This task calls for every line of the material to be output verbatim.

--- START ---

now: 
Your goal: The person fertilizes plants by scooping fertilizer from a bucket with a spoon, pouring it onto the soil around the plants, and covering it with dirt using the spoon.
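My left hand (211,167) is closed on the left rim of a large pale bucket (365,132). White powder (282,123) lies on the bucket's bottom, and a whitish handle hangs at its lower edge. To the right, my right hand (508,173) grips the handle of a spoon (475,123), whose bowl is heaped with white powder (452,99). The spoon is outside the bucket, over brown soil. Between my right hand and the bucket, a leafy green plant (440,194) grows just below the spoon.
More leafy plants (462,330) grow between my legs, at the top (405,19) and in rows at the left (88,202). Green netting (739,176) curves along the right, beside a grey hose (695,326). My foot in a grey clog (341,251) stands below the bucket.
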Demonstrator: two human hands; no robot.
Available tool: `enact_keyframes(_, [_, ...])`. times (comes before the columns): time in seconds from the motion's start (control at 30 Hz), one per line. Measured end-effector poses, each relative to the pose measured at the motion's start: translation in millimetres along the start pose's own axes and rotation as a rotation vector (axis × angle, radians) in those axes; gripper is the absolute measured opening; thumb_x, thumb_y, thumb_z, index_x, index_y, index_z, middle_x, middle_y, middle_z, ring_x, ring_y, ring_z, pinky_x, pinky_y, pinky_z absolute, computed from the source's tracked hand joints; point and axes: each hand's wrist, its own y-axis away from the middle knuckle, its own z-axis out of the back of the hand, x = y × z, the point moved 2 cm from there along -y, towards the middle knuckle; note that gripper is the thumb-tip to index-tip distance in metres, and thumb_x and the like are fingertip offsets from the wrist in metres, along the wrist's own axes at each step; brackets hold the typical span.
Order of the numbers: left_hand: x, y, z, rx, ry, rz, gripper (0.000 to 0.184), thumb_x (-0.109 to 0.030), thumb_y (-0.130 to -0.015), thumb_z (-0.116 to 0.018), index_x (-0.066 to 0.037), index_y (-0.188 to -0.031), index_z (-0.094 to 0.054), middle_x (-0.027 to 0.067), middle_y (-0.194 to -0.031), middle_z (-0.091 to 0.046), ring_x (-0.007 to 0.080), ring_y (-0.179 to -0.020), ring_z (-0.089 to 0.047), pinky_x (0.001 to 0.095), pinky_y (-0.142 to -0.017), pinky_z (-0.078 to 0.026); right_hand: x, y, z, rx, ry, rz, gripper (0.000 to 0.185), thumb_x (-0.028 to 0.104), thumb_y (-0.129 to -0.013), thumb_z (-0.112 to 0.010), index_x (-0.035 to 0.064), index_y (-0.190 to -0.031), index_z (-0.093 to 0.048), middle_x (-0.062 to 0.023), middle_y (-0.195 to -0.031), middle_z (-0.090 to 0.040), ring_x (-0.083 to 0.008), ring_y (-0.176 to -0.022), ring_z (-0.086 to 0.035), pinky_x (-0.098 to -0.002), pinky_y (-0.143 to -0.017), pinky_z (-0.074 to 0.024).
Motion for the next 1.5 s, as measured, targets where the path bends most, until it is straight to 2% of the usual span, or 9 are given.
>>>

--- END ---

§ **Exercise output**:
now: 
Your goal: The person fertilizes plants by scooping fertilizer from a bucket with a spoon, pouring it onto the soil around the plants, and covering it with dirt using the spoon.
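My left hand (211,167) is closed on the left rim of a large pale bucket (365,132). White powder (282,123) lies on the bucket's bottom, and a whitish handle hangs at its lower edge. To the right, my right hand (508,173) grips the handle of a spoon (475,123), whose bowl is heaped with white powder (452,99). The spoon is outside the bucket, over brown soil. Between my right hand and the bucket, a leafy green plant (440,194) grows just below the spoon.
More leafy plants (462,330) grow between my legs, at the top (405,19) and in rows at the left (88,202). Green netting (739,176) curves along the right, beside a grey hose (695,326). My foot in a grey clog (341,251) stands below the bucket.
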Demonstrator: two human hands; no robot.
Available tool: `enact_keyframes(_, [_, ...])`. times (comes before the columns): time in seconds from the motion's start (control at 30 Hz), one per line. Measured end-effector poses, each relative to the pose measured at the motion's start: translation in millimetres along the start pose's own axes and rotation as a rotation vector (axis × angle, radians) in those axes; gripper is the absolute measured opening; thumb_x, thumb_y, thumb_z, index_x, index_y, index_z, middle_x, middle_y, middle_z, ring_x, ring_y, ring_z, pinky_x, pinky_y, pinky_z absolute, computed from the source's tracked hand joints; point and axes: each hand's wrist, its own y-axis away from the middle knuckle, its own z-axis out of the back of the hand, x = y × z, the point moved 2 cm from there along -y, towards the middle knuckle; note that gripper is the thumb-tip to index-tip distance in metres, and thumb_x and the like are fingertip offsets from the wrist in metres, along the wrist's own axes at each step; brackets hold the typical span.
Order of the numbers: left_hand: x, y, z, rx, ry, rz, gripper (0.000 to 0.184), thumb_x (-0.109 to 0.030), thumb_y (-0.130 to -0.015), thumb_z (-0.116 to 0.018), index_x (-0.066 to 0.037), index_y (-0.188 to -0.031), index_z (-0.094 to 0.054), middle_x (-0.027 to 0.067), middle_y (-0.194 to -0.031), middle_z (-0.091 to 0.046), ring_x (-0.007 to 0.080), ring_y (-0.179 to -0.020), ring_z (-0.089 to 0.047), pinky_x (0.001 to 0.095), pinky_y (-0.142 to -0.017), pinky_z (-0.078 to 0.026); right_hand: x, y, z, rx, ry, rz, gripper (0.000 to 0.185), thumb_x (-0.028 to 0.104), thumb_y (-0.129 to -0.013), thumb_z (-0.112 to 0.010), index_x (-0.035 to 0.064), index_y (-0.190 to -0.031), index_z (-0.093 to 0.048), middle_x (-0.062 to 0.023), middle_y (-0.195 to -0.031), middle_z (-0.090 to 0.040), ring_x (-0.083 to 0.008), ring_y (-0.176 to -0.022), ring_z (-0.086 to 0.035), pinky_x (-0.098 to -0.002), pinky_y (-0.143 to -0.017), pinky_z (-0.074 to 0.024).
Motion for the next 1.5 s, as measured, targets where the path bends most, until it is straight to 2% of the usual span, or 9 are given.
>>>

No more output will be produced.